For some couples – especially those entering second marriages – a prenup can be an excellent vehicle to take care of financial and estate planning issues. Consider someone entering a second marriage who has kids from a first marriage. He or she may want a prenup to ensure the kids are taken care of and at the same time, want to be certain the new spouse is also secure.
The prenup generally describes what happens to a couple’s joint assets and separate funds or assets during the marriage. Each couple’s situation is unique and it is important that the prenup take this into consideration and not simply be an “off the shelf” document indiscriminately applying terms. The “off the shelf” document can be extremely technical and often has needless provisions that raise issues which in turn foster distrust. People love to come in with “off the shelf” prenups usually to save money; however, it is easy to see that the other spouse is trying to understand why this kind of document is even necessary. Most of the time, these types of prenups do not serve the couple well and in fact cause more issues than they solve.
The prenup is gaining popularity and when thought through as a vehicle that can help a couple as opposed to hurt them, it is very good. When a potential prenup comes to my office, it is important to me that we discuss why the prenup is needed in the first place. Thereafter, I will discuss the potential detrimental effect it could have on the marriage.
Laurie Israel, Esq of IVKD Law is an attorney I read regularly because she cares about families and she seeks to do “no harm” to her clients. I agree 100%. The following excerpt is taken from an article she wrote, entitled, The Art of the Prenup:
Because of my concern about hurting a marriage, I try to tread very lightly in cases in which I draft a prenuptial agreement on behalf of a client. I try to draft the restrictive terms in as limited manner as possible, while still providing whatever protection is needed.
There may be disappearing provisions, based on the length of the marriage. There may be “sunset” provision, in which the prenuptial agreement will self-destruct at a certain point in time. There might be provisions that are more generous and create a more “blended” marriage as time goes on and the marriage proves successful.

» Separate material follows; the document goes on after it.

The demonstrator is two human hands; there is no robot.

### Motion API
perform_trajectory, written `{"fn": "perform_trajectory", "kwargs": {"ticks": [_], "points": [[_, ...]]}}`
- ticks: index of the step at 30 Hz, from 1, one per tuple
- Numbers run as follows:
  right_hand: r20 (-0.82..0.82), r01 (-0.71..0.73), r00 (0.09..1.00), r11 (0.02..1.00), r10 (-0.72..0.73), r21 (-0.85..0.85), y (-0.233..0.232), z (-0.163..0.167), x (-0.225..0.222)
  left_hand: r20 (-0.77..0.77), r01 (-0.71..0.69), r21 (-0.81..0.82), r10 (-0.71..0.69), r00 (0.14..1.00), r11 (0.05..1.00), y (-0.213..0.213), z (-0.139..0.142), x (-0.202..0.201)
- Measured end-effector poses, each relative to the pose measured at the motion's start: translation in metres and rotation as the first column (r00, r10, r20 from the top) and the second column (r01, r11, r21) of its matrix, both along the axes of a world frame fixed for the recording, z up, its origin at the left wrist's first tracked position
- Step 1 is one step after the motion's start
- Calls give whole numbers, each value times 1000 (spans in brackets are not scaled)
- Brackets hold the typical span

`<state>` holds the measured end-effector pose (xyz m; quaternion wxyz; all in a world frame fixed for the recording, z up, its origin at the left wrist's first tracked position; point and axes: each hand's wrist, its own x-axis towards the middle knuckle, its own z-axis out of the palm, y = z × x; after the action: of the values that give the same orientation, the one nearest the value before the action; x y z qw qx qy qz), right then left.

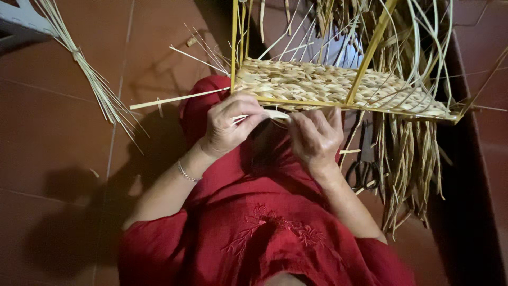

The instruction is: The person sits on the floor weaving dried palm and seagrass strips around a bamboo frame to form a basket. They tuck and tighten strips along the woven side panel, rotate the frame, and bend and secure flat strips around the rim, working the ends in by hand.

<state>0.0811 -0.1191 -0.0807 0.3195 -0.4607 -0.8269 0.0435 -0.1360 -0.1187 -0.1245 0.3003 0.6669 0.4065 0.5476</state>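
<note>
Straw strand (275,113) pinched btwn left hand (228,127) & right hand (315,139) at woven frame (338,87).

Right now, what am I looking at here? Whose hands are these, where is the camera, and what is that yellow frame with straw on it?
The camera sits on the person's head and looks down, so you see their own two bare hands over a red garment. The left hand and right hand pinch a pale straw strand at the edge of a woven mat stretched on a yellow frame. Loose strands hang off it. Scissors and a tied bundle of stalks lie on the red tiled floor.
</note>
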Motion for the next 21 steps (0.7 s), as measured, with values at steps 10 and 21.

There may be differing provisions depending on whether the couple has children together. The prenuptial agreement does not need to foreclose alimony, in spite of the common “scorched earth” draft that seems to be circulated among attorneys. Sometimes waivers of alimony can be very unfair as the years go by. The prenuptial agreement could just affect a limited issue, such as parental inheritances or one particular premarital asset.
The prenuptial agreement should take into account death as well as divorce. (This is an element that is missed in many off-the-shelf prenuptial agreements.) This is to ensure that a party’s death benefits, if the marriage is intact, are not less than his/her divorce terms. If this issue is not addressed, a disparity could exist and hurt the surviving spouse in an intact marriage.
If I am engaged in working with a client on a prenuptial agreement, I try to do all these things well before the wedding date, so that the negotiations can be processed in the most thoughtful, kind way.
In many cases, having the prenuptial agreement negotiated under the collaborative law process can be very productive in helping the parties addressing the issues in a constructive and not-hurtful way. In the collaborative law process, each of the parties will be working with a collaboratively-trained lawyer and the negotiations will be done in a series of four-way, face-to-face meetings. For more information, search “collaborative law” on the internet. A couple may also see a mediator to work out the terms of a prenuptial agreement. It is strongly advisable that the terms be reviewed (and perhaps fine-tuned) by separate lawyers representing each of the parties in that case.
So, there are many things to contemplate when thinking about having a prenuptial agreement. It is very important for a couple to seriously consider the impact and potential terms prior to proceeding.